In the previous chapter, we looked at some of the reasons why so many people are getting interested in using streaming data. Now we explain the how—the ways to build a streaming system to best advantage.
Emerging technologies for message passing now make it possible to use streaming almost everywhere. This innovation is the biggest idea in this chapter.
Stream-based architecture provides great benefits when employed across any or all of the data activities for your enterprise.
The new designs we have in mind rely on a large-scale shift in the overall design approach you use to build systems. This transition is not just about acquiring a particular technology or the skill to use a certain fast algorithm—it is about change on a much broader and more fundamental level. It is also unusual among advances in system architecture in that it can be introduced incrementally with accelerating benefits as you convert more and more services.
The need for that level of overall change toward a streaming architecture may not be apparent to everyone right away.
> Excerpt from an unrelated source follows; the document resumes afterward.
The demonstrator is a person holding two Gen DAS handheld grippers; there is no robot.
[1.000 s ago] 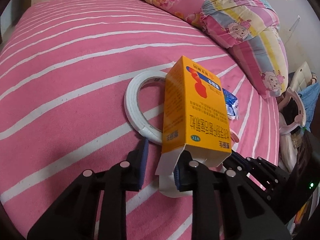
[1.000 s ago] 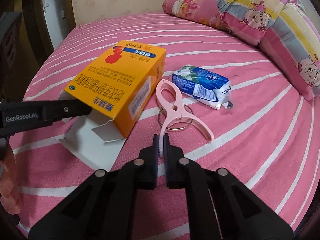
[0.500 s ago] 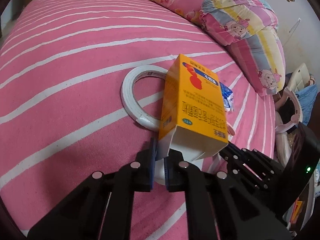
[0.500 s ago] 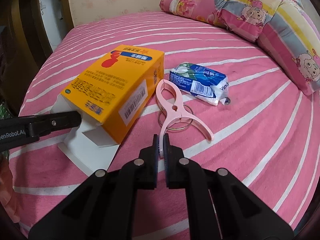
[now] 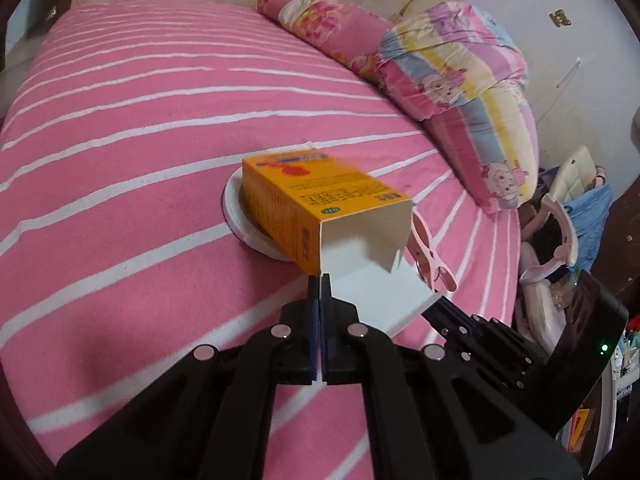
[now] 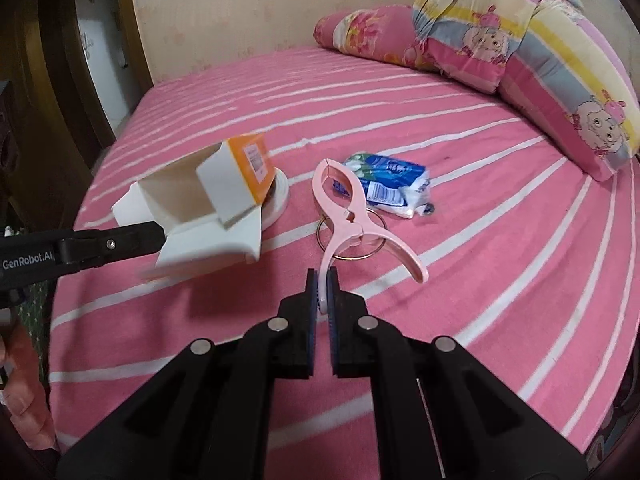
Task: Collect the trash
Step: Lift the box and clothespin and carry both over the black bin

The initial lure to use streaming data may be a particular project or goal that requires real-time analytics. For example, suppose your organization is interested in building a dashboard for real-time updates. You might initially identify the streaming data source of interest and look for a powerful stream-processing software, such as Apache Spark Streaming. You like the in-memory aspect of this tool because it can provide near–real time processing, and that meets your particular goals. You’ll export the results from this analytics application to the dashboard for almost–real time updates. You also like the idea that the raw streaming data can be analyzed right away, without needing to be saved to files or a database. Perhaps you’re thinking this is all you need to build a successful project.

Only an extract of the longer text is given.